Aim of the exercise.
Exactly the lines from the first line of the listing through the line containing "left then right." should appear in the output, unchanged.

Given data.

##############################

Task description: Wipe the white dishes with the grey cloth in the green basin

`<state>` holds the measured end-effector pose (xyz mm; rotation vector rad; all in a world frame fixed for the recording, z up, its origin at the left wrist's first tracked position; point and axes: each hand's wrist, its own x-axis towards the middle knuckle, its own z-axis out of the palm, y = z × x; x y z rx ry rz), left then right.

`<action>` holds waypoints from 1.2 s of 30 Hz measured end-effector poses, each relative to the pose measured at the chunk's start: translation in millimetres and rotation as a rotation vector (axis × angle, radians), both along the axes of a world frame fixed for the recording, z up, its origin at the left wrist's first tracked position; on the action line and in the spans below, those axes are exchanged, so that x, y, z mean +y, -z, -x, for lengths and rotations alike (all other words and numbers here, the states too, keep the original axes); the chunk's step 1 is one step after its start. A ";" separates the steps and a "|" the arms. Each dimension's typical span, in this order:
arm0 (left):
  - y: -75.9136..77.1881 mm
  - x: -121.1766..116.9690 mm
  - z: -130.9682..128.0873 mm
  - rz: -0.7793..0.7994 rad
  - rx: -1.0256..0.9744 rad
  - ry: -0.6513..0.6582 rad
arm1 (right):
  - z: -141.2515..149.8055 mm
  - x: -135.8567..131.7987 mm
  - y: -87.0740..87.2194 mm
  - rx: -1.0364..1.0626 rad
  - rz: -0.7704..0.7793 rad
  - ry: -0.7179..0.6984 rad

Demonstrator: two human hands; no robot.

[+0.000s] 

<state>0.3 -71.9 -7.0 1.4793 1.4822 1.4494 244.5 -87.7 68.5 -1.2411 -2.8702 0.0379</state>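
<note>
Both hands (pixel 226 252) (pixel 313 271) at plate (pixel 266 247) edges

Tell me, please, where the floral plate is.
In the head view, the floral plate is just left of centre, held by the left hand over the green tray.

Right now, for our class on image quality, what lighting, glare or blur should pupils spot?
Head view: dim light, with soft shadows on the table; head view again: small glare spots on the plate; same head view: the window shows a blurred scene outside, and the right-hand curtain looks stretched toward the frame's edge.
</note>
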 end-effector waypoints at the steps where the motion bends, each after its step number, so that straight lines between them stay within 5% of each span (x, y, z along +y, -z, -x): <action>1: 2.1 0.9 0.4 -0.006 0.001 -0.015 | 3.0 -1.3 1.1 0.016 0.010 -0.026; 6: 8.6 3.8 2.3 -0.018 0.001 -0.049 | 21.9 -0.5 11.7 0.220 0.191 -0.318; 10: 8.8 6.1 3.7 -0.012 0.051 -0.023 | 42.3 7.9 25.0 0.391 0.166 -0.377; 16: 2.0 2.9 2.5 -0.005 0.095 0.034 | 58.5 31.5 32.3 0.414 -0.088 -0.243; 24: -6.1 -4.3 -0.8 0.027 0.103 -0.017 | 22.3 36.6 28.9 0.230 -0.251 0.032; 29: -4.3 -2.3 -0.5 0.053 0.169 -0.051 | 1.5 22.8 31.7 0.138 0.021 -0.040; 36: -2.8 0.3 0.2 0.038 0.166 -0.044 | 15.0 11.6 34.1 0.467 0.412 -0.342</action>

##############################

Response to this task.
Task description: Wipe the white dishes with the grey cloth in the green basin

`<state>` holds the measured end-effector pose (xyz mm; rotation vector rad; all in a world frame fixed for the recording, z up, its origin at the left wrist's first tracked position; point and axes: each hand's wrist, its own x-axis towards the middle knuckle, its own z-axis out of the palm, y = z × x; x y z rx ry rz), left then right.

The submitted response is complete.